Keir Starmer and Gordon Brown at 10 Downing Street, 9 May 2026. Photograph: Lauren Hurley/No 10 Downing Street

This isn’t just political game-playing, or some hyperactive Westminster drama far removed from real lives. If Labour can’t figure out extremely quickly how to make conventional government work then Britain risks taking a very dark path, as Starmer himself said, and a Reform UK victory in 2029 isn’t the only threat on the horizon. The problem Brown has been urgently asked to solve involves raising billions to defend the nation against what may be a coming war, somehow without incurring the wrath of the bond markets or having to starve other public services in the process. And Harman’s brief is rooted in concerns among female MPs about what some see as a misogynistic culture in the party of briefing against senior women or failing to take them seriously, leading to a sometimes tin-eared response to issues around sexual violence that keeps accidentally undermining Labour’s manifesto pledge to prevent it.

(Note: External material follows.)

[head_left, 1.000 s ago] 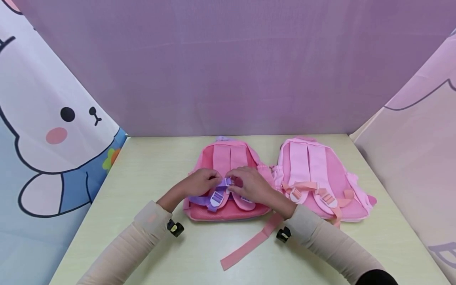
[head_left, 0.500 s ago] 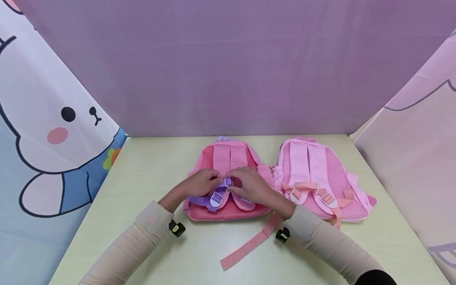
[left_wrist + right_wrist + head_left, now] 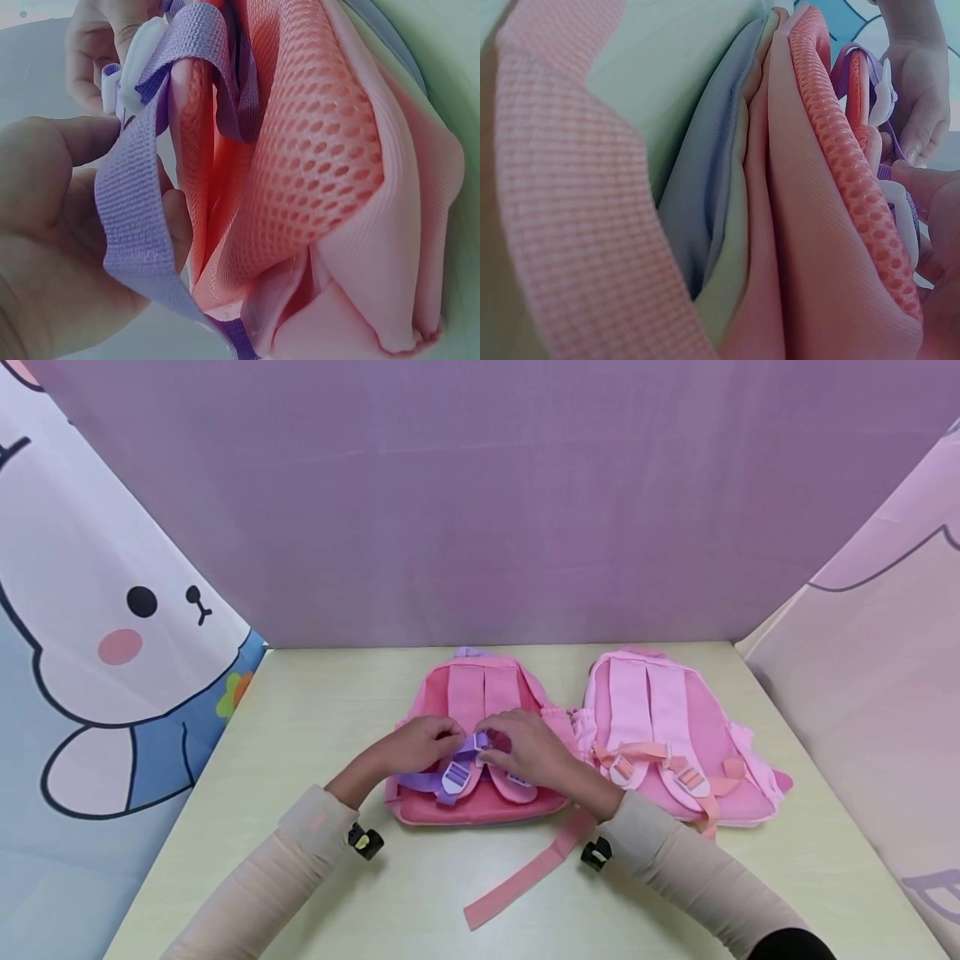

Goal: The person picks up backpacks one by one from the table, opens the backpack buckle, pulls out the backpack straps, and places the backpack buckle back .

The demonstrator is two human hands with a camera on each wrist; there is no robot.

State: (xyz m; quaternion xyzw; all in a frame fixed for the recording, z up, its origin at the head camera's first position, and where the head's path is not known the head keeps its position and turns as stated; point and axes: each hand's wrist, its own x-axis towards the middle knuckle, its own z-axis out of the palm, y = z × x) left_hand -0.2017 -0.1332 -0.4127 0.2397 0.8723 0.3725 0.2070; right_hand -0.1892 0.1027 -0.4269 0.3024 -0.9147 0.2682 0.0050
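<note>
A coral-pink backpack (image 3: 431,702) lies with its shoulder straps up. Between the two hands runs a purple webbing strap (image 3: 474,745), threaded through a small white buckle (image 3: 480,742). My left hand (image 3: 423,745) pinches the strap from the left; in the left wrist view the webbing (image 3: 131,202) loops down past its thumb. From the right, my right hand (image 3: 531,750) pinches at the small buckle, its fingertips partly hidden. Just below the left hand sits another white buckle (image 3: 456,778) with purple webbing. The right wrist view shows both hands' fingertips close together beside the mesh back panel (image 3: 855,180).
A lighter pink backpack (image 3: 705,727) with peach straps (image 3: 645,752) lies against the first one's right side. A loose pink strap (image 3: 525,881) trails toward the front of the pale table (image 3: 322,693). A purple panel (image 3: 480,510) stands behind; printed cloths flank both sides.
My left hand has shifted very slightly left, with a little more purple webbing showing between the hands. My right hand and both backpacks stay in place.
</note>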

They are not just angry at No 10’s failure to see the problem with sending Mandelson to Washington – though that will be back to haunt Starmer soon enough, with the planned release of yet more private messages between the disgraced former ambassador and his friends back home – but at things such as Downing Street’s clunky response to recent cross-party attempts in the Lords to curb extreme pornography, which initially involved asking Labour women to vote in defence of incest pornography depicting adult stepchildren.

They are acutely aware that Reform is actively chasing older women’s votes, trying to weaponise the emotionally charged issues of grooming gangs and sexual assaults by immigrants. They can see younger women, spooked by the radicalising content pumped out online to men their age and by the rolling back of women’s rights in the US, defecting in droves to the Greens. That the original proposal to bring Harman back into government has been watered down into an unpaid part-time advisory role, in which it’s unclear exactly what powers she will have to get anything done (though experience suggests she will find a way), is the final irony.

To some, a government refresh that involves bringing two 75-year-olds back into the fold will seem hopelessly backwards-looking. What’s wrong with the current generation of Labour talent, or with the prime minister’s own vision, that he keeps harking back to people first elected in the 1980s? So much has changed since Harman and Brown were last in government, running a country with money to spend, in a world where social media hadn’t yet set us all at each other’s throats and opposition hadn’t splintered into a bewildering cacophony of populists, nationalists and all-comers. Their names must mean little to younger voters, while for some younger MPs frustrated at being overlooked for promotion, giving jobs to grandees feels like a kick in the teeth.

For those of us who actually lived through the 00s, the desire to go back there is more understandable. Nostalgia is a powerful drug, and personally I would give my right arm to wake up in a world before the banking crash, Brexit and Trump made governing almost impossible. But there is something unsettling nonetheless about being reminded in this reset what, exactly, it is that this government has been missing. Brown and Harman come from different Labour traditions but they are both fiercely mission-driven politicians who know what they believe and as ministers found ways to push through change – she by building ingenious alliances with other like-minded women, he by a combination of brilliance and brute force – in the teeth of resistance. Starmer is very different.

Though he insisted on Monday morning that the days of managerial incrementalism were over, managerial incrementalism is what he does, and there was little tangible in that speech to suggest that is going to change. “I get it. I feel it,” the prime minister said. Unfortunately, that’s not necessarily the same as being able to stop it.